26 Ekim 2016 Çarşamba

çağrı

feridun attar'ın ölümsüz eseri mantıku't tayr'da, "hz. yûsuf ve hz. yakup" başlıklı nefis bir bölüm vardır. ve bildik hikâyeye başka bir açıdan yaklaşır.

yûsuf babasından ayrı düşünce yakup'un gözleri ağlamaktan görmez olmuştur. dilinde de daima yûsuf vardır. nihayet, cebrail gelir ve "bundan böyle eğer yûsuf'un adını anarsan adını diğer nebiler arasından sileceğiz," der.

(tam burada, bazan ayet bazan hadis olduğu iddia edilen, aslında mevlana'ya ait bir sözü hatırladım: allah der ki: "kimi benden çok seversen, onu senden alırım,'' ve ekler: "onsuz yaşayamam deme, seni onsuz da yaşatırım.")

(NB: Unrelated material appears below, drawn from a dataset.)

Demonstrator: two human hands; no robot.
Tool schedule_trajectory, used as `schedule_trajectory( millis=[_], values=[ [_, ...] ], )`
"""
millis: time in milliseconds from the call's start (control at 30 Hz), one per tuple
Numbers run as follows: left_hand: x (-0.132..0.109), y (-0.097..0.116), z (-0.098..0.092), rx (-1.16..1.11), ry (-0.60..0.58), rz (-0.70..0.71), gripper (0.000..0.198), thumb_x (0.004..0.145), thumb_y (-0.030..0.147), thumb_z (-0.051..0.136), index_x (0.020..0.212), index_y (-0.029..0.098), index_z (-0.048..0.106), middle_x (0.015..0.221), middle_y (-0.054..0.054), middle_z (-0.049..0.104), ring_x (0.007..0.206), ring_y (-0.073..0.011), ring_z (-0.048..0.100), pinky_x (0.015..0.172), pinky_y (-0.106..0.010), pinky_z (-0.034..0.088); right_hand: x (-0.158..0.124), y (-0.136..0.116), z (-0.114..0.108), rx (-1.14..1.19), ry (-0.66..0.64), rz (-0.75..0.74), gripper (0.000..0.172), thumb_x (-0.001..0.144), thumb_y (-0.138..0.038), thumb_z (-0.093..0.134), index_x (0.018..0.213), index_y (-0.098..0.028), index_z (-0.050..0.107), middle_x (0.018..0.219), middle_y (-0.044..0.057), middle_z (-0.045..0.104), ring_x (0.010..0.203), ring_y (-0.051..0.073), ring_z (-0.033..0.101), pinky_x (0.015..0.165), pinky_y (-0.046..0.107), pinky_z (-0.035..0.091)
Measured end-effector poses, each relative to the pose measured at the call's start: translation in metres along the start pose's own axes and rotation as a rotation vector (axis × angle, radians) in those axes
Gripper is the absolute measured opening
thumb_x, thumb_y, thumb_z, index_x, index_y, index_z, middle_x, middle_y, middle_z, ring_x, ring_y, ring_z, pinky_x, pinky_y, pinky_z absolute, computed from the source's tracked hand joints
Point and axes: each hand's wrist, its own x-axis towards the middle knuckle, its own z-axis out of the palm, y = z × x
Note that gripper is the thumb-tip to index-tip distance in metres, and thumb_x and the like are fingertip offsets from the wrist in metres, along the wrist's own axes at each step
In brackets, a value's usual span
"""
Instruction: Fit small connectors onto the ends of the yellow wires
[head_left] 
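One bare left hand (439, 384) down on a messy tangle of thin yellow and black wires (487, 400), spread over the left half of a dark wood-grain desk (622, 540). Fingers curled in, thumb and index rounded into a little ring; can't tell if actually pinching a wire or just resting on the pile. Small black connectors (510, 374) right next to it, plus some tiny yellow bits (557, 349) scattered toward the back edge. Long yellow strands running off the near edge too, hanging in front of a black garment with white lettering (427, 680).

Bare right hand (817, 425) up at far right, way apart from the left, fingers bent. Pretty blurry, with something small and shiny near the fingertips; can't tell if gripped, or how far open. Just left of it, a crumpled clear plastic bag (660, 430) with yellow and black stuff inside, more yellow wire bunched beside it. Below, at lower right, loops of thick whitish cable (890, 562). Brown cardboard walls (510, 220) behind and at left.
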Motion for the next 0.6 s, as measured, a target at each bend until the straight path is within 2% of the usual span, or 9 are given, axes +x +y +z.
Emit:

yakup, hakk'tan böyle bir emir gelince dilinden yûsuf'un adını anmaz olur. ama mübarek adı elbette gönlündedir. bir gece yûsuf'u rüyasında görür ve onu yanına çağırmak ister. ama hakk'ın yûsuf'un adını anmaması yönündeki emrini hatırlar ve perişan bir şekilde susar. yine de bir "ah!" geçer içinden. "ah!.." rüyasından uyanıp yerinden fırlayınca, cebrail gelir ve cenab-ı hak şöyle buyuruyor der: "gerçi yûsuf'un adını anmadın ama bir ah çektin. âhındaki manayı anladım. tövben bozuldu."

hüdhüd hikâyenin sonunu, "akıl bu işte. deliye divaneye döner. aşıklığın bize neler ettiğine bak," diye bağlar.

(böylece nar ağacı'nın zehra'sının, setterhan'la karşılıklı söyledikleri, "sen öyle çağırmasan ben böyle gelmezdim," cümlesi de manaya kavuşur.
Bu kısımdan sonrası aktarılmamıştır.